Re: [PATCH 0/9] blk-mq: Reduce static requests memory footprint for shared sbitmap

From: John Garry
Date: Tue Jul 20 2021 - 13:07:57 EST


On 20/07/2021 16:22, Ming Lei wrote:
On Wed, Jul 14, 2021 at 11:06:26PM +0800, John Garry wrote:
Currently a full set of static requests are allocated per hw queue per
tagset when shared sbitmap is used.

However, only tagset->queue_depth number of requests may be active at
any given time. As such, only tagset->queue_depth number of static
requests are required.

The same goes for using an IO scheduler, which allocates a full set of
static requests per hw queue per request queue.

This series very significantly reduces memory usage in both scenarios by
allocating static rqs per tagset and per request queue, respectively,
rather than per hw queue per tagset and per request queue.

For megaraid sas driver on my 128-CPU arm64 system with 1x SATA disk, we
save approx. 300MB(!) [370MB -> 60MB]

A couple of patches are marked as RFC, as maybe there is a better
implementation approach.

Hi Ming,

To be clear, my concerns with my implementation were:
a.
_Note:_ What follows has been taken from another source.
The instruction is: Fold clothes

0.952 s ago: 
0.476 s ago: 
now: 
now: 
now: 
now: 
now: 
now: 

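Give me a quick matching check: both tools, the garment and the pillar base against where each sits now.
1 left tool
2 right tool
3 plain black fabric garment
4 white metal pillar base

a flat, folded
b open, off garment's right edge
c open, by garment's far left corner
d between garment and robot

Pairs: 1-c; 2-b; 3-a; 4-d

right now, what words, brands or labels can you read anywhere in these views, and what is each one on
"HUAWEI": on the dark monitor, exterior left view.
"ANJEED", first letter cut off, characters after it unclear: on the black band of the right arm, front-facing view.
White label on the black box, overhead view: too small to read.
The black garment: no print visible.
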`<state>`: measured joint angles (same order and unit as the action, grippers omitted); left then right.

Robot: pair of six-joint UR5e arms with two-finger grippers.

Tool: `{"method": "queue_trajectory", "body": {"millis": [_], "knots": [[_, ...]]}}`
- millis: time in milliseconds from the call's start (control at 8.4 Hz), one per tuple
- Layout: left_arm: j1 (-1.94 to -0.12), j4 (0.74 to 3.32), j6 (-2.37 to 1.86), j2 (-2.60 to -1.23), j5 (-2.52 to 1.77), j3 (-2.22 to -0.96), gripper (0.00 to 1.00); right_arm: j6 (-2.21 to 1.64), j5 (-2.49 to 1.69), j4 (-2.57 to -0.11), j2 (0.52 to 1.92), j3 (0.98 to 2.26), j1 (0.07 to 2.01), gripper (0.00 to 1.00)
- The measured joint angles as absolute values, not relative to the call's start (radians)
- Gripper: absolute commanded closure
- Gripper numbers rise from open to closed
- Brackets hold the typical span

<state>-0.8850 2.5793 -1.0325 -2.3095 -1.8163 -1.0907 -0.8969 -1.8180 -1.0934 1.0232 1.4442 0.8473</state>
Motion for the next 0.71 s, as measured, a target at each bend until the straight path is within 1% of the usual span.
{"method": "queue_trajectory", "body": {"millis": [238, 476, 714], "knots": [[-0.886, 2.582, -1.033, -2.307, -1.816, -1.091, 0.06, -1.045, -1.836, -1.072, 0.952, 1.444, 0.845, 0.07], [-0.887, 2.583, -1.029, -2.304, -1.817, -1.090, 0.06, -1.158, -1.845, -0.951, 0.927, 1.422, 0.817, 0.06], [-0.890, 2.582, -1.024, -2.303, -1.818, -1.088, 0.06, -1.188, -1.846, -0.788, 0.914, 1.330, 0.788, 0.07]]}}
Interface of __blk_mq_{alloc,free}_rqs was a bit strange in passing a struct list_head * and struct request ** . But maybe it's ok.
b. We need to ensure that the host should not expect a set of static rqs per hw queue, i.e. should not use blk_mq_ops.init_request hctx_idx argument. The guard I have added is effectively useless against that. I am thinking that we should have a variant of blk_mq_ops.init_request without a hctx_idx argument, which needs to be used for shared sbitmap.


There is another candidate for addressing this issue, and looks simpler:

Thanks, I think that this solution does not deal with b., above, either.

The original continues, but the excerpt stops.